Donde haver erro de julgamento quanto à resposta ao quesito 6.º, cuja sanação passa pela resposta negativa ao mesmo.
Termos em que, no parcial provimento do recurso quanto à matéria de facto, decide-se alterá-la nos subsequentes termos.
Quesito 1.º
Provado apenas que após o caminho referido em F atingir a Sorte de M... inicia-se outro caminho, descendente, que serve os restantes prédios dos réus, referidos em D.
Quesito 2.º
Provado apenas que o caminho(descendente) tem a largura de três metros.
Quesito 6.º
Não provado.

2.ª Questão
Advogam os RR. não se mostrar preenchido o requisito da desnecessidade da servidão de passagem, sobre o prédio dos AA, relativamente aos seus três prédios dominantes, pelo que a acção deve improceder, com a consequente revogação da sentença recorrida.
A sentença recorrida julgou procedente o pedido principal dos AA. e, em consequência, declarou extinto, por desnecessidade, o direito de servidão de passagem, a pé, com animais, com carros de bois e com veículos de tracção mecânica, adquirida por usucapião, que onerava o prédio dos AA. a favor de três prédios dos RR.

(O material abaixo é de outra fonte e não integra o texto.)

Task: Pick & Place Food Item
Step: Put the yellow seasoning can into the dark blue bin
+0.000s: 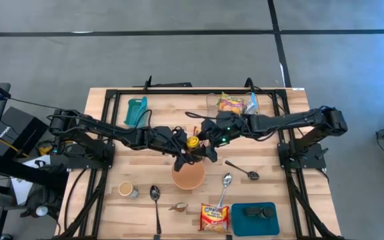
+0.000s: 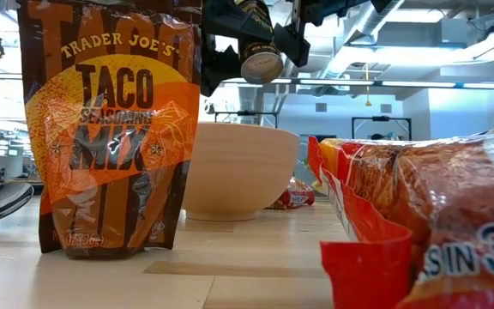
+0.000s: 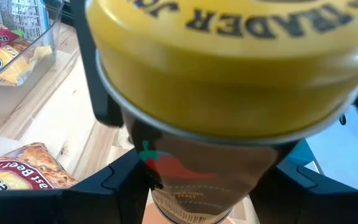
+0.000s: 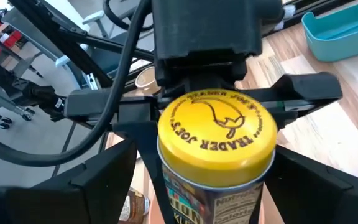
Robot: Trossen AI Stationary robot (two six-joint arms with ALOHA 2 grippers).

Para tanto, baseou-se no facto superveniente de os RR., há cerca de 10 anos, haverem feito um acesso para a via pública no prédio Cerrado dos Campos Novos, quando nele construíram a sua casa de habitação, e no facto daquele prédio ser contíguo aos outros dois, Campo do Lameiro da Poça e Sorte de Mato de Carrazedo, em consequência do que todos eles deixaram de ser prédios encravados; assim, era viável o acesso aos prédios, Campo do Lameiro da Poça e Sorte de Mato de Carrazedo, através daquele onde foi construída a casa, e que a seguir ao limite deste havia ainda um caminho ascendente por onde se podia aceder ao prédio Sorte de Mato de Carrazedo; pois, se antes da referida abertura para a via pública, este caminho servia de acesso aos prédios Cerrado dos Campos Novos e Campo do Lameiro da Poça e para transitar entre eles quando se provinha do prédio dos AA., pode continuar a servir para a mesma função, agora de acesso ao prédio Sorte de Mato de Carrazedo, através do novo acesso à via pública aberto no prédio Cerrado dos Campos Novos e no sentido ascendente.
Vejamos.
Servidão predial é o encargo imposto num prédio em proveito exclusivo doutro prédio pertencente a dono diferente, chamando-se serviente o prédio sujeito à servidão e dominante o que dela beneficia(art.º 1543.º do Código Civil).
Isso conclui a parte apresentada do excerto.